[Data excerpts]
------------------------------------------------
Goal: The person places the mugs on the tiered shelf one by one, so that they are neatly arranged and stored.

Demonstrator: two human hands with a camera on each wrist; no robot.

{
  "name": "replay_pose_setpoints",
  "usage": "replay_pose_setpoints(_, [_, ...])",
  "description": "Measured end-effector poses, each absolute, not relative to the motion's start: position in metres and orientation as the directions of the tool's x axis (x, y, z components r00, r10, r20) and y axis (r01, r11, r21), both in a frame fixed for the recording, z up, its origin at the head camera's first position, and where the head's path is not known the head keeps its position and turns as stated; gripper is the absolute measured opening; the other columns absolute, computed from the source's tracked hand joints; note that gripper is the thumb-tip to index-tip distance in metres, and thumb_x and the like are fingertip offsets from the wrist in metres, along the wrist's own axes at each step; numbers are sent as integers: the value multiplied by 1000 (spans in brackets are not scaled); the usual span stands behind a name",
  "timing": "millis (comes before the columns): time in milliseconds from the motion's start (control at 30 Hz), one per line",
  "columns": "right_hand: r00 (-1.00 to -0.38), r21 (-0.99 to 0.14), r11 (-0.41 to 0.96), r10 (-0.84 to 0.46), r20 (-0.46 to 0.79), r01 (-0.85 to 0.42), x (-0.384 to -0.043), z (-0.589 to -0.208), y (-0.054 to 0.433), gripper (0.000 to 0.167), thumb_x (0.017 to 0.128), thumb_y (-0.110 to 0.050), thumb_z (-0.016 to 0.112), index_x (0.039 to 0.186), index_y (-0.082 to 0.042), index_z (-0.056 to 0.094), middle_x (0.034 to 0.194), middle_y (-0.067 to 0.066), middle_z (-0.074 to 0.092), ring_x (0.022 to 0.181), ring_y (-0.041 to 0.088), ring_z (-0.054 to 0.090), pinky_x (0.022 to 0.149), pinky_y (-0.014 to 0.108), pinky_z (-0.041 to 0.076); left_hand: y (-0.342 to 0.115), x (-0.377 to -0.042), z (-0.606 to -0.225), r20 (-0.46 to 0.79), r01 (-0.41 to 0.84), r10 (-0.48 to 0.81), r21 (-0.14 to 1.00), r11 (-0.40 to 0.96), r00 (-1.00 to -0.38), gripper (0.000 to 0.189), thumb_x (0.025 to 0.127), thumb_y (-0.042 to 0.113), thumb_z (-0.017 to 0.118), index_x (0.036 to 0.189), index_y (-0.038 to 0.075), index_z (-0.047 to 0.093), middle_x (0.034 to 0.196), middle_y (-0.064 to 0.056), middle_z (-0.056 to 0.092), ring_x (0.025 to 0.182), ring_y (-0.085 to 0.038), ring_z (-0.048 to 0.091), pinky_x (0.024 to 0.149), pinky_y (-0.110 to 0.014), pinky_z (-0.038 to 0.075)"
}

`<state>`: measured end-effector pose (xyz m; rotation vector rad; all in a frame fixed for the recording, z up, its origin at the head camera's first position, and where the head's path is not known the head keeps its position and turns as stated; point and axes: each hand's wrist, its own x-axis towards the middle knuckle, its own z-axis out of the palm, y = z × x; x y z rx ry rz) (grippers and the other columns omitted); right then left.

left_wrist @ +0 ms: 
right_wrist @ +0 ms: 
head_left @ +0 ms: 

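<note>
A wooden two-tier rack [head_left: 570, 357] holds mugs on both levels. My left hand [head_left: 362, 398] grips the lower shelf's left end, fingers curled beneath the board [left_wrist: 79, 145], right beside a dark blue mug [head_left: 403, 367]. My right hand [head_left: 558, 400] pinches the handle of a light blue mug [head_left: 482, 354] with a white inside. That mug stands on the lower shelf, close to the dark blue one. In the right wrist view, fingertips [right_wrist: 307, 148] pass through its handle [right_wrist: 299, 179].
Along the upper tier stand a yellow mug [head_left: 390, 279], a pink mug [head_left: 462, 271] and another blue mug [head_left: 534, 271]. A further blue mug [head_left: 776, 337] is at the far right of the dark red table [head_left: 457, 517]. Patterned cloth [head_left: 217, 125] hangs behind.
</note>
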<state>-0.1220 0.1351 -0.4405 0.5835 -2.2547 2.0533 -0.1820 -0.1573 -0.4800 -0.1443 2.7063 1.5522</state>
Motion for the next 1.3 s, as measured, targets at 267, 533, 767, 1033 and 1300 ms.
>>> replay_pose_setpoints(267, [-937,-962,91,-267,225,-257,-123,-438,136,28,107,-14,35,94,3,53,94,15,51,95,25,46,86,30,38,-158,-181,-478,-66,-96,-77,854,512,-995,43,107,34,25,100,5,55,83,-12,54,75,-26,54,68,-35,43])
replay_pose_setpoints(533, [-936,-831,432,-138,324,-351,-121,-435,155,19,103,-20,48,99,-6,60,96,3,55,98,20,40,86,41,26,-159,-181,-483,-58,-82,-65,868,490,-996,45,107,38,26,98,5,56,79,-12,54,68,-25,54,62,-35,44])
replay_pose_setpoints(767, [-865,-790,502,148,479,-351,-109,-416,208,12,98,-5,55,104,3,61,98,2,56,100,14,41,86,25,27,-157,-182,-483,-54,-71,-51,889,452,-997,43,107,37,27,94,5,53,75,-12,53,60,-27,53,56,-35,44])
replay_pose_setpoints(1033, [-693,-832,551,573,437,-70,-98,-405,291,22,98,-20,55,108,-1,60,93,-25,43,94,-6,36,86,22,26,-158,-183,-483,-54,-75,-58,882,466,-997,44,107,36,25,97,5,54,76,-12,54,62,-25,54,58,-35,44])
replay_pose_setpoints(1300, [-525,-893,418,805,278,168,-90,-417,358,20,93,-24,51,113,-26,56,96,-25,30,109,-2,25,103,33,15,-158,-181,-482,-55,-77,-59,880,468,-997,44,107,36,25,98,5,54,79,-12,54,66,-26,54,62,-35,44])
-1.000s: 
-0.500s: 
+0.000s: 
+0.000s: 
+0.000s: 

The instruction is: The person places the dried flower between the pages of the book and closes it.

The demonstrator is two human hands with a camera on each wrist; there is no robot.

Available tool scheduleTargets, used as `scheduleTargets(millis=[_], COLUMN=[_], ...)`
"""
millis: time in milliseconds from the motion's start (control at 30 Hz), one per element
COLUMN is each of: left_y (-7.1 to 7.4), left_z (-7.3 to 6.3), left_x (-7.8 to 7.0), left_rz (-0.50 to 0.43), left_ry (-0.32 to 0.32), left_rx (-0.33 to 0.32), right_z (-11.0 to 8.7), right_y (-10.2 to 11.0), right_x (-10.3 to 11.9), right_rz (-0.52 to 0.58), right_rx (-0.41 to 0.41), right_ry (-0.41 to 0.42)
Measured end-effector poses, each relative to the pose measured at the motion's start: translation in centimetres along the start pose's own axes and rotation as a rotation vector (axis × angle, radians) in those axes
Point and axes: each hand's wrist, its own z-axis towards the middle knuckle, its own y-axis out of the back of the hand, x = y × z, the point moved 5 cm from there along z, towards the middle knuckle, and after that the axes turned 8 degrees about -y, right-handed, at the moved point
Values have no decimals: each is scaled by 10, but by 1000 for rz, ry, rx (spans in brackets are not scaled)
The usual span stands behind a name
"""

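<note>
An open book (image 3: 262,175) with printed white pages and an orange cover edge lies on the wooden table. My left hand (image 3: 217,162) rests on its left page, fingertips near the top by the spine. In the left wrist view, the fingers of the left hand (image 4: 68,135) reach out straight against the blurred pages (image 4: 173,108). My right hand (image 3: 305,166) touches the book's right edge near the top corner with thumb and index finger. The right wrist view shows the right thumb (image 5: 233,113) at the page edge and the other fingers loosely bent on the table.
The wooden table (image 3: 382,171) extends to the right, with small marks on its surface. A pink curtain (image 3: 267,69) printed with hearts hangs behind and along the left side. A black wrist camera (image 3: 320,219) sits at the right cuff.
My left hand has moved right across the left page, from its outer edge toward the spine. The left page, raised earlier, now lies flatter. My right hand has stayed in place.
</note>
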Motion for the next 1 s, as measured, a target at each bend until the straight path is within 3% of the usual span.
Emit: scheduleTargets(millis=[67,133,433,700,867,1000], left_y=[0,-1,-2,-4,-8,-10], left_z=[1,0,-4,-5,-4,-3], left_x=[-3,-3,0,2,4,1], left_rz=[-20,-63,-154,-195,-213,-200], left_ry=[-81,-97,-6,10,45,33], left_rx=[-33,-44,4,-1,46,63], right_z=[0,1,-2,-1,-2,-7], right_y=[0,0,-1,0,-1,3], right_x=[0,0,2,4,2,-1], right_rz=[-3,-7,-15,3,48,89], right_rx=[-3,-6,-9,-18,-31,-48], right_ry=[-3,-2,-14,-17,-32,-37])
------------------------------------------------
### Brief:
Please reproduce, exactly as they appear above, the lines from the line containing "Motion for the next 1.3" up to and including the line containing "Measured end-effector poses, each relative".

### Result:
Motion for the next 1.3 s, as measured, targets at 267, 533, 767, 1033 and 1300 ms.
>>> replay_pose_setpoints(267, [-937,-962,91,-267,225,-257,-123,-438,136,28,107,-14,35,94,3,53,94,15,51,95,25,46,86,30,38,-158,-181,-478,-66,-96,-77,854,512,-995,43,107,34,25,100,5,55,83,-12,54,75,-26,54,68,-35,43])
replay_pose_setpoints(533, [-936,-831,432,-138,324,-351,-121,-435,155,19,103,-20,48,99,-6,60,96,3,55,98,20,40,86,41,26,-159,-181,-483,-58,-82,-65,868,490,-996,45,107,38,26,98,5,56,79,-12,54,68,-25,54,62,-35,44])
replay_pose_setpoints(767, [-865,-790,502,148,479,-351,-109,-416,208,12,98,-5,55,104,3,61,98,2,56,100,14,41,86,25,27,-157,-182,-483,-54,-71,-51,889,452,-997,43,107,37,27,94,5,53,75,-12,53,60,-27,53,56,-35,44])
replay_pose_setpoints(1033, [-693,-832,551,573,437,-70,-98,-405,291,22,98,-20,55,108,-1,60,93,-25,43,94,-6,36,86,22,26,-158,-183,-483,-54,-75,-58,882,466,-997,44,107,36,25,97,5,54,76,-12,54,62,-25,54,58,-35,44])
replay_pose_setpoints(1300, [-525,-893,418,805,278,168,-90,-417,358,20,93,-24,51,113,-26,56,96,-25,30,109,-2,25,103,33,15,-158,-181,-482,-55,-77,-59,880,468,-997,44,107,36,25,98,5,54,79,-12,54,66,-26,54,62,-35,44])
-1.000s: 
-0.500s: 
+0.000s: 
+0.000s: 
+0.000s: 

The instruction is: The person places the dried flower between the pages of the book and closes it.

The demonstrator is two human hands with a camera on each wrist; there is no robot.

Available tool scheduleTargets, used as `scheduleTargets(millis=[_], COLUMN=[_], ...)`
"""
millis: time in milliseconds from the motion's start (control at 30 Hz), one per element
COLUMN is each of: left_y (-7.1 to 7.4), left_z (-7.3 to 6.3), left_x (-7.8 to 7.0), left_rz (-0.50 to 0.43), left_ry (-0.32 to 0.32), left_rx (-0.33 to 0.32), right_z (-11.0 to 8.7), right_y (-10.2 to 11.0), right_x (-10.3 to 11.9), right_rz (-0.52 to 0.58), right_rx (-0.41 to 0.41), right_ry (-0.41 to 0.42)
Measured end-effector poses, each relative to the pose measured at the motion's start: translation in centimetres along the start pose's own axes and rotation as a rotation vector (axis × angle, radians) in those axes

The output for this exercise is now complete.